Here are records with pictures in them. Copy all of them exactly and leave the pictures out.
#####
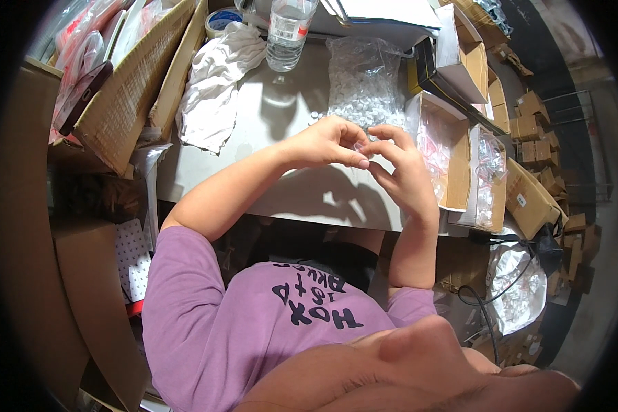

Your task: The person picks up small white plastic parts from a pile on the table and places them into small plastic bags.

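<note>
Across the middle stretches a pale table [268, 192], walled on the left by a tall cardboard box [134, 82] and on the right by open boxes [458, 168] holding clear plastic bags; lining the sides this way probably keeps their contents within easy reach. On the far left, a white cloth [216, 86] lies crumpled, seemingly pushed aside. A plastic bag [364, 75] of small pale pieces rests just beyond the fingers, likely for short reaches, and a water bottle [287, 41] stands upright farther back. Both elbows are bent, the forearms converging over the table. The left hand [326, 144] is half curled, thumb extended rightward, apparently pinching a small clear piece [359, 146]. The right hand [404, 168] meets it, fingers loosely bent, perhaps steadying that piece; whether it grips cannot be told.
</note>
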### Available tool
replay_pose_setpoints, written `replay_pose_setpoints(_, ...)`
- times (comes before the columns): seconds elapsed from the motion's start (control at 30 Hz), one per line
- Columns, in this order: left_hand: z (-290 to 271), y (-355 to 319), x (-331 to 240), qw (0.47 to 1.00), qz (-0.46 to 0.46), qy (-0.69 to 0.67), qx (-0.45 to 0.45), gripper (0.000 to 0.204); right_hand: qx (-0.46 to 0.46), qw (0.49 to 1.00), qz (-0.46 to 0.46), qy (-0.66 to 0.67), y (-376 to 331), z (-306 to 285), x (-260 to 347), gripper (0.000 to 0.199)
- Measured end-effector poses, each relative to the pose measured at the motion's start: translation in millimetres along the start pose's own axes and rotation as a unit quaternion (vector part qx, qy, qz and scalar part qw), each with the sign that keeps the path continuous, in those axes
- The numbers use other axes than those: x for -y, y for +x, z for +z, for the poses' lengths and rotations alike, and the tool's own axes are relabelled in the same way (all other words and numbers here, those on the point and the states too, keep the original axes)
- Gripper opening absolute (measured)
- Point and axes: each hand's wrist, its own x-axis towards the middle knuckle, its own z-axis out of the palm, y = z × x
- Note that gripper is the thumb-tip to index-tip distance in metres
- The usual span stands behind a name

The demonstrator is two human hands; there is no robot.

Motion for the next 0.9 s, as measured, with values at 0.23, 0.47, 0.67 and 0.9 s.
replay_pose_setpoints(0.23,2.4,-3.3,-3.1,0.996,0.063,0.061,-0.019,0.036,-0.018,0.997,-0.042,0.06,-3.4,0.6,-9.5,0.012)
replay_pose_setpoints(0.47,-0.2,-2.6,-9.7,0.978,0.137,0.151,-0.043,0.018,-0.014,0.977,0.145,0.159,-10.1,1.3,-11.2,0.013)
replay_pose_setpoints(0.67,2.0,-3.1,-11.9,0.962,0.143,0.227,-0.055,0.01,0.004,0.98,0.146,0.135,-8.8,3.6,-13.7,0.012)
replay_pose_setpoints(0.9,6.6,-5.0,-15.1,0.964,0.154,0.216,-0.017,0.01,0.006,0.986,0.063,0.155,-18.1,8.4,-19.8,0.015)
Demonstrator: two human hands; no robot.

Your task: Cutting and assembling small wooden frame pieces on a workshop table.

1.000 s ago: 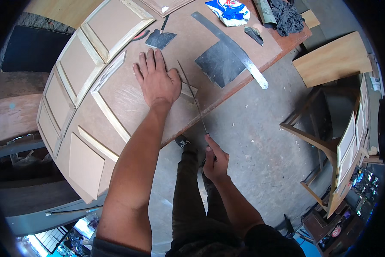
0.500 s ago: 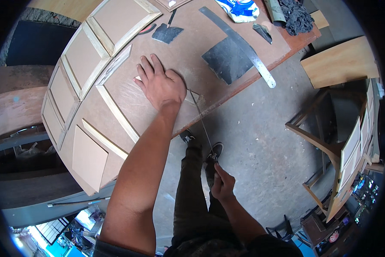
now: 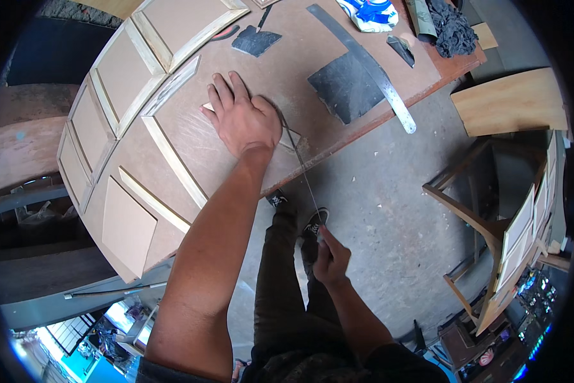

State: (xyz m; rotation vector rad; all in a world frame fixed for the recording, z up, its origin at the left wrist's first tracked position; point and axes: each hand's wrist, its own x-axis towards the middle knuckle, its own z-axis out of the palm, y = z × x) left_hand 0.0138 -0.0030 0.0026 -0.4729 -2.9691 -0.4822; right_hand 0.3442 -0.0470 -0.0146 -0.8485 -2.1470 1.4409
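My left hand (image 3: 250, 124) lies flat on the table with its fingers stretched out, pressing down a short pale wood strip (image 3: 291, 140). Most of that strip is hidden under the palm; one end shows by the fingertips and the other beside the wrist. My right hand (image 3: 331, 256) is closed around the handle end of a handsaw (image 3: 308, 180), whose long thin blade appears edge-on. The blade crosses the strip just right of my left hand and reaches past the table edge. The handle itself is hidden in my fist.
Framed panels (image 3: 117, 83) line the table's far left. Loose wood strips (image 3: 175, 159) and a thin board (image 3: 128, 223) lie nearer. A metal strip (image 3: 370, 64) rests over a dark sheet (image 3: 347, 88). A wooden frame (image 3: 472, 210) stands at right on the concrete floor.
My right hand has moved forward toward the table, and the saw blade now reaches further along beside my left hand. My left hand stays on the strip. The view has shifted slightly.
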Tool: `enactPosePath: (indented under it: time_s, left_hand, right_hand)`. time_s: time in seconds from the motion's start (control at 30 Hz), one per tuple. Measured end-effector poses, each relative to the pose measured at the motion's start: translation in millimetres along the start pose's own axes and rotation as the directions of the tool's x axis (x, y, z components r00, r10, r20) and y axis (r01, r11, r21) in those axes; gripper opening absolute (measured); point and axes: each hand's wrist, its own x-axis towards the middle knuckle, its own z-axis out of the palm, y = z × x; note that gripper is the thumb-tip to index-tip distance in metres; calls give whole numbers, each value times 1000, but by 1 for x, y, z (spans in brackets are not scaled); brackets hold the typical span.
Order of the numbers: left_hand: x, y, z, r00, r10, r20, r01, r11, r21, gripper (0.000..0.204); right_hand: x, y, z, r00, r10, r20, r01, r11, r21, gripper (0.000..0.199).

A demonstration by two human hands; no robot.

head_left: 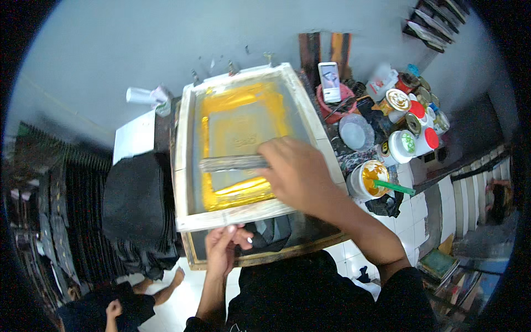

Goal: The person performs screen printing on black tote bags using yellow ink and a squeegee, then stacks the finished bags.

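A screen printing frame (224,218) with a white wooden border lies tilted in front of me. Yellow ink is smeared around the edges of its mesh. My right hand (290,169) grips a long squeegee (229,163) with a worn, greyish blade, held across the mesh above a thick band of ink. My left hand (224,243) is at the near edge of the frame, palm up, thumb against the wood and fingers curled below it. A small white spot shows at a fingertip. Under the frame, dark cloth (271,232) lies on a board (321,240), mostly hidden.
At the right stand an ink tub (362,180) with a green spatula (395,187), several other tubs and a phone (329,82). Black fabric pieces (135,205) are stacked at the left. Clamps (231,67) line the frame's far edge. Another person (108,307) is at the lower left.
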Motion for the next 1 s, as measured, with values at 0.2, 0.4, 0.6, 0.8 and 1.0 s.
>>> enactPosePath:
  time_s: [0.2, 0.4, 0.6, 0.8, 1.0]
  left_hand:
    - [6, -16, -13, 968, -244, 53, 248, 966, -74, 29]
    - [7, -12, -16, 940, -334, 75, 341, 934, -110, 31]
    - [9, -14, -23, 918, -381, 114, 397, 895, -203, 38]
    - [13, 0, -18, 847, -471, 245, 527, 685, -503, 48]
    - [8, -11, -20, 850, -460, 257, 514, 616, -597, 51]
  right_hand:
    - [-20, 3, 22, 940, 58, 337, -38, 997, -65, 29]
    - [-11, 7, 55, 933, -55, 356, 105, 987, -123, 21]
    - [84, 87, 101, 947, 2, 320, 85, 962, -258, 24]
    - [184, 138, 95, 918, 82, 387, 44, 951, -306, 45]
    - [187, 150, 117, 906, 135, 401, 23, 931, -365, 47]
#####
(RESPONSE):
Your task: The person picks up small white plastic parts from a pile on the table and places them into small plastic bags.

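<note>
Across the middle stretches a pale table [268, 192], walled on the left by a tall cardboard box [134, 82] and on the right by open boxes [458, 168] holding clear plastic bags; lining the sides this way probably keeps their contents within easy reach. On the far left, a white cloth [216, 86] lies crumpled, seemingly pushed aside. A plastic bag [364, 75] of small pale pieces rests just beyond the fingers, likely for short reaches, and a water bottle [287, 41] stands upright farther back. Both elbows are bent, the forearms converging over the table. The left hand [326, 144] is half curled, thumb extended rightward, apparently pinching a small clear piece [359, 146]. The right hand [404, 168] meets it, fingers loosely bent, perhaps steadying that piece; whether it grips cannot be told.
</note>
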### Available tool
replay_pose_setpoints, written `replay_pose_setpoints(_, ...)`
- times (comes before the columns): seconds elapsed from the motion's start (control at 30 Hz), one per line
- Columns, in this order: left_hand: z (-290 to 271), y (-355 to 319), x (-331 to 240), qw (0.47 to 1.00), qz (-0.46 to 0.46), qy (-0.69 to 0.67), qx (-0.45 to 0.45), gripper (0.000 to 0.204); right_hand: qx (-0.46 to 0.46), qw (0.49 to 1.00), qz (-0.46 to 0.46), qy (-0.66 to 0.67), y (-376 to 331), z (-306 to 285), x (-260 to 347), gripper (0.000 to 0.199)
- Measured end-effector poses, each relative to the pose measured at the motion's start: translation in millimetres along the start pose's own axes and rotation as a unit quaternion (vector part qx, qy, qz and scalar part qw), each with the sign that keeps the path continuous, in those axes
- The numbers use other axes than those: x for -y, y for +x, z for +z, for the poses' lengths and rotations alike, and the tool's own axes are relabelled in the same way (all other words and numbers here, those on the point and the states too, keep the original axes)
- Gripper opening absolute (measured)
- Point and axes: each hand's wrist, its own x-axis towards the middle knuckle, its own z-axis out of the palm, y = z × x
- Note that gripper is the thumb-tip to index-tip distance in metres
- The usual span stands behind a name

The demonstrator is two human hands; there is no robot.

Motion for the next 0.9 s, as measured, with values at 0.23, 0.47, 0.67 and 0.9 s.
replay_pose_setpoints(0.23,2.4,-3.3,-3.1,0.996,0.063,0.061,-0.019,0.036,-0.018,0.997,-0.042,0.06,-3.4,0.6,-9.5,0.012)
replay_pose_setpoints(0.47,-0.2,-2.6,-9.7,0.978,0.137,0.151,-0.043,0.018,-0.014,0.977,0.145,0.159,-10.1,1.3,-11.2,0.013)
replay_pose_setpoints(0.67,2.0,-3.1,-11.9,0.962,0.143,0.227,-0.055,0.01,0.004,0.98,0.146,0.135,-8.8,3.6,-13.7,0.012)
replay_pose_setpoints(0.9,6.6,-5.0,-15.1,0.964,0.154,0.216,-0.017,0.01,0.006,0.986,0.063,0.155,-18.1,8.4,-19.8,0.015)
Demonstrator: two human hands; no robot.

Your task: Cutting and assembling small wooden frame pieces on a workshop table.

1.000 s ago: 
0.500 s ago: 
now: 

State: (xyz m; rotation vector rad; all in a world frame fixed for the recording, z up, its origin at the left wrist's first tracked position; point and axes: each hand's wrist, its own x-axis towards the middle knuckle, its own z-axis out of the palm, y = z × x) left_hand 0.0138 -0.0030 0.0026 -0.4729 -2.9691 -0.4822; right_hand 0.3442 -0.0470 -0.0146 -0.8485 -2.1470 1.4409
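My left hand (image 3: 250, 124) lies flat on the table with its fingers stretched out, pressing down a short pale wood strip (image 3: 291, 140). Most of that strip is hidden under the palm; one end shows by the fingertips and the other beside the wrist. My right hand (image 3: 331, 256) is closed around the handle end of a handsaw (image 3: 308, 180), whose long thin blade appears edge-on. The blade crosses the strip just right of my left hand and reaches past the table edge. The handle itself is hidden in my fist.
Framed panels (image 3: 117, 83) line the table's far left. Loose wood strips (image 3: 175, 159) and a thin board (image 3: 128, 223) lie nearer. A metal strip (image 3: 370, 64) rests over a dark sheet (image 3: 347, 88). A wooden frame (image 3: 472, 210) stands at right on the concrete floor.
My right hand has moved forward toward the table, and the saw blade now reaches further along beside my left hand. My left hand stays on the strip. The view has shifted slightly.
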Tool: `enactPosePath: (indented under it: time_s, left_hand, right_hand)`. time_s: time in seconds from the motion's start (control at 30 Hz), one per tuple. Measured end-effector poses, each relative to the pose measured at the motion's start: translation in millimetres along the start pose's own axes and rotation as the directions of the tool's x axis (x, y, z components r00, r10, r20) and y axis (r01, r11, r21) in those axes; gripper opening absolute (measured); point and axes: each hand's wrist, its own x-axis towards the middle knuckle, its own z-axis out of the palm, y = z × x; note that gripper is the thumb-tip to index-tip distance in metres; calls give whole numbers, each value times 1000, but by 1 for x, y, z (spans in brackets are not scaled); brackets hold the typical span.
Order of the numbers: left_hand: x, y, z, r00, r10, r20, r01, r11, r21, gripper (0.000..0.204); right_hand: x, y, z, r00, r10, r20, r01, r11, r21, gripper (0.000..0.199).

A demonstration by two human hands; no robot.

head_left: 

Goal: The person performs screen printing on black tote bags using yellow ink and a squeegee, then stacks the finished bags.

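A screen printing frame (224,218) with a white wooden border lies tilted in front of me. Yellow ink is smeared around the edges of its mesh. My right hand (290,169) grips a long squeegee (229,163) with a worn, greyish blade, held across the mesh above a thick band of ink. My left hand (224,243) is at the near edge of the frame, palm up, thumb against the wood and fingers curled below it. A small white spot shows at a fingertip. Under the frame, dark cloth (271,232) lies on a board (321,240), mostly hidden.
At the right stand an ink tub (362,180) with a green spatula (395,187), several other tubs and a phone (329,82). Black fabric pieces (135,205) are stacked at the left. Clamps (231,67) line the frame's far edge. Another person (108,307) is at the lower left.
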Motion for the next 1 s, as measured, with values at 0.2, 0.4, 0.6, 0.8 and 1.0 s.
>>> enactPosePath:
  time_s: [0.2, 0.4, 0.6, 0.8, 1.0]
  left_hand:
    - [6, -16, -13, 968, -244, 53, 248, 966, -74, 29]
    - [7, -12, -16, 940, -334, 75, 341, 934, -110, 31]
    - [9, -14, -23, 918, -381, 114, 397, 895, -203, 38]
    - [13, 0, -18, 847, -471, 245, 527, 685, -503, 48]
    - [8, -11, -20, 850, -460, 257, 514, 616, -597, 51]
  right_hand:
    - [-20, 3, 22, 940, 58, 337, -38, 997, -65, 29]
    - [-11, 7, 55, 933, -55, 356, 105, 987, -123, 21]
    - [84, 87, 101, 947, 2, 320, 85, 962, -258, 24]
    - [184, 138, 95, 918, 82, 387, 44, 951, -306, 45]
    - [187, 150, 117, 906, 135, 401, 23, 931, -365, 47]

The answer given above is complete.